*Task*
Search the listing below for the word "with", and copy every line in which it turns up.

*Data extract*
[Start of Attachment]

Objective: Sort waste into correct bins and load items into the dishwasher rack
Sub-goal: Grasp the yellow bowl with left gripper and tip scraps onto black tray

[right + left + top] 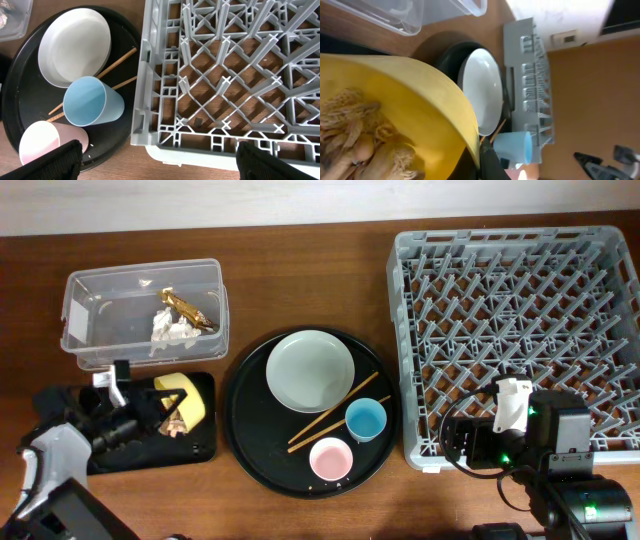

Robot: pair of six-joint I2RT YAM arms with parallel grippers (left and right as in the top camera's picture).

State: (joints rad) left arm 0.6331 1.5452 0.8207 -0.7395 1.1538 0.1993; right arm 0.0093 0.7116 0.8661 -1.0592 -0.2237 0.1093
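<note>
The small yellow bowl [188,398] is being held tilted over the shallow black tray [202,446], at the nine o'clock side of the table [300,280]. The left gripper [158,404] is being kept clamped on the bowl's rim. In the left wrist view one dark finger [487,162] is being seen pressed just under that rim. Brownish food scraps [355,135] are lying inside the bowl, and some are resting at its lower edge on the black tray.

The clear plastic box [90,330] is standing just beyond the black tray, toward twelve o'clock. The crumpled white tissue [170,328] and the gold foil wrapper [188,310] are lying together inside it.

At three o'clock of the black tray, the large round black tray [250,440] is carrying four items. The pale grey plate [310,370] is occupying its twelve o'clock half. The wooden chopsticks [335,412] are lying across it, one end against the plate. The light blue cup [366,420] is standing at four o'clock and the pink cup [331,459] at six o'clock.

The dishwasher rack [398,340] is filling the three o'clock side of the table. The right gripper [157,155] is being held above the rack's near corner, its fingers [45,160] spread wide apart and touching nothing.
</note>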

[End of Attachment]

*Result of this exercise*
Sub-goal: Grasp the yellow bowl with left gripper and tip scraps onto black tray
Robot: pair of six-joint I2RT YAM arms with parallel grippers (left and right as in the top camera's picture).

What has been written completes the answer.